We’ve been in Richmond 13 years now. I love it and I’m so glad you’ve been able to discover so many of the great things about it.
We moved to Virginia right out of college, so we had fewer deep root to sever.
I hope if we ever have to leave here for a job that I can be as positive as you.
Hi Nota! Richmond is indeed an awesome city. I really feel as though I’ve settled in, but yet—and I mean this in a good way—not being FROM here allows me to sort of skirt around the edges of things and be an observer more than if I were still in my hometown. Might be one reason why the writing feels more secure…Anyway, I hope you don’t have to leave and I hope I’ll get to stay put, too.

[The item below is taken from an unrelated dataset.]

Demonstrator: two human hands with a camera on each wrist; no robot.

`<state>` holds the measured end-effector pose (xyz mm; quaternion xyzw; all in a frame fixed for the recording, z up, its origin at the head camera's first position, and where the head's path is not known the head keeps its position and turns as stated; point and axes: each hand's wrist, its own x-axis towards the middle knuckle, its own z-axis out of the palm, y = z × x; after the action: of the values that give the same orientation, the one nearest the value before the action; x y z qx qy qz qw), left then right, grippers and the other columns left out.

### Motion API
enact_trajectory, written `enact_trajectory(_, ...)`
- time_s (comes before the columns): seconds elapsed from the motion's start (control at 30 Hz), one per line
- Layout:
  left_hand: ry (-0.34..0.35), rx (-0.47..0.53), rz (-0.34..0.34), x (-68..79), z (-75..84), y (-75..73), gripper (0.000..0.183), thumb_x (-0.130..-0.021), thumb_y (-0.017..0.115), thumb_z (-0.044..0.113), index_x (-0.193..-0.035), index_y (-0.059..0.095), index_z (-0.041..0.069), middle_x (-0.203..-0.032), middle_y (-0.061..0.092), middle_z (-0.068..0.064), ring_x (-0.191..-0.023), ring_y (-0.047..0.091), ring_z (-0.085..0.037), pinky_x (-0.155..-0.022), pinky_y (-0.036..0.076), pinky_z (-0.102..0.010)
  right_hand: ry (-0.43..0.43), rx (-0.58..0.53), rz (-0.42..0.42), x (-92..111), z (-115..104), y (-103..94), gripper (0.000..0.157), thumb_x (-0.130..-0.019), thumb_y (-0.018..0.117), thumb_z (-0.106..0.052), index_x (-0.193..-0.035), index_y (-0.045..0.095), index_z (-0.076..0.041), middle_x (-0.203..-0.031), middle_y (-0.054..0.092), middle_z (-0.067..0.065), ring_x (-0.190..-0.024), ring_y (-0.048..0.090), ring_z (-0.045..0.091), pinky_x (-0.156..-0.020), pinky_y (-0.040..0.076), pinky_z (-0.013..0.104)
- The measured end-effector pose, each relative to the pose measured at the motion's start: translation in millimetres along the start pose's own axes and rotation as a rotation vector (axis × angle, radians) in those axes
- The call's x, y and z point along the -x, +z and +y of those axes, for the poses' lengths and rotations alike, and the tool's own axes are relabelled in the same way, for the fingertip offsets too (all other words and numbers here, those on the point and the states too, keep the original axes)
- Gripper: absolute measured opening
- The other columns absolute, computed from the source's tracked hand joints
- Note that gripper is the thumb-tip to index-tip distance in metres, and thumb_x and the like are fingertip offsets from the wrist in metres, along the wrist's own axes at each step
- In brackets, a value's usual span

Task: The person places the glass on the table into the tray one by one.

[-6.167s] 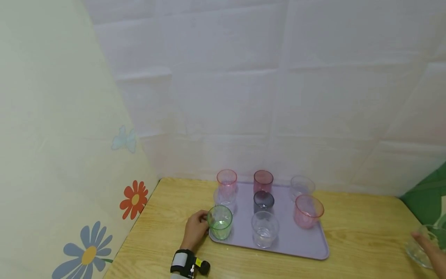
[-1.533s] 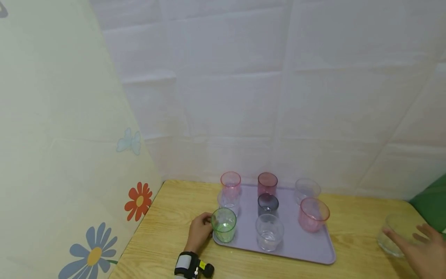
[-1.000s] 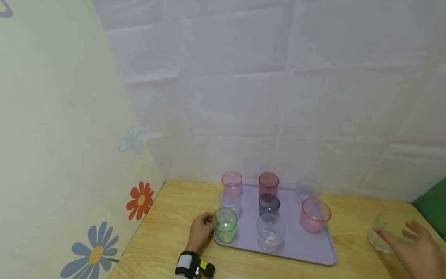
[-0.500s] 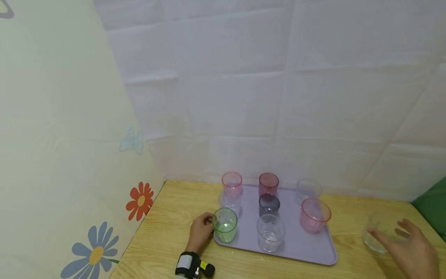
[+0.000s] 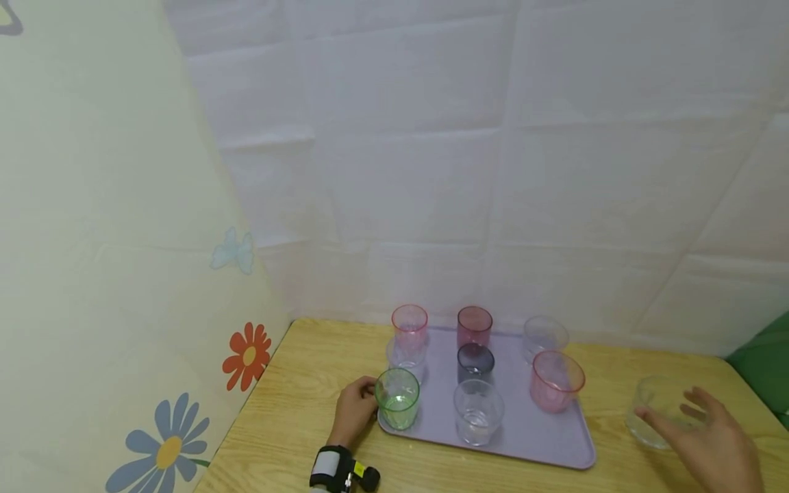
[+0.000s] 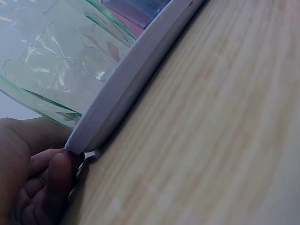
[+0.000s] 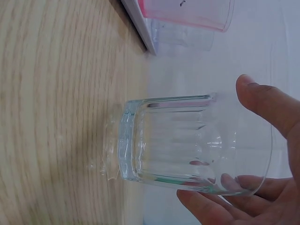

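Note:
My left hand (image 5: 354, 412) pinches the front left corner of a lilac tray (image 5: 521, 438); in the left wrist view its fingers (image 6: 60, 171) are right at the tray's rim. A green glass (image 5: 398, 399) stands on that corner, close beside the hand. Off to the right of the tray, my right hand (image 5: 709, 438) holds a clear glass (image 5: 648, 416), the thumb on one side and the fingers on the other. In the right wrist view that clear glass (image 7: 168, 140) is upright, its thick base close to the wooden table (image 7: 56, 122).
On the tray stand several more glasses: pink (image 5: 409, 327), dark red (image 5: 474, 327), dark grey (image 5: 475, 363), a wide pink one (image 5: 557, 383), and clear ones, one at the front (image 5: 478, 414). A white sheet (image 5: 394, 171) hangs behind the table.
My right hand has come from the right edge leftward over the table with the clear glass, nearer to the tray. My left hand stays at the tray corner.

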<state>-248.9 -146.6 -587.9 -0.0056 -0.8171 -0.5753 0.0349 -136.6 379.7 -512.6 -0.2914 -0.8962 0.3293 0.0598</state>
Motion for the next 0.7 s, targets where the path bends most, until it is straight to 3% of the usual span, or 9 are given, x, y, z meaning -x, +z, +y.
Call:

I’m looking forward to more lunches at Can Can with you!
I’m so glad you found love and a great place to live. And are blogging about the experience. So many others can benefit from your words.
Janie, thanks so much for stopping by the blog, and taking the time to write such an incredibly kind note. I’m glad I found love, too! Take care, Marci
This is really lovely, Marci. Start to finish. I think you’re very brave. I don’t know if I could do it. If I would have the faith / trust / ability to put that much of myself into another human being ever again.
Like I said, I think you’re very brave.
BLW, thank you. I so admire you and your writing—your comment means a lot. Brave I might be, but for me, it would have taken far more bravery to continue through life alone. Lovely of you to stop by my blog and take the time to write. Thanks again!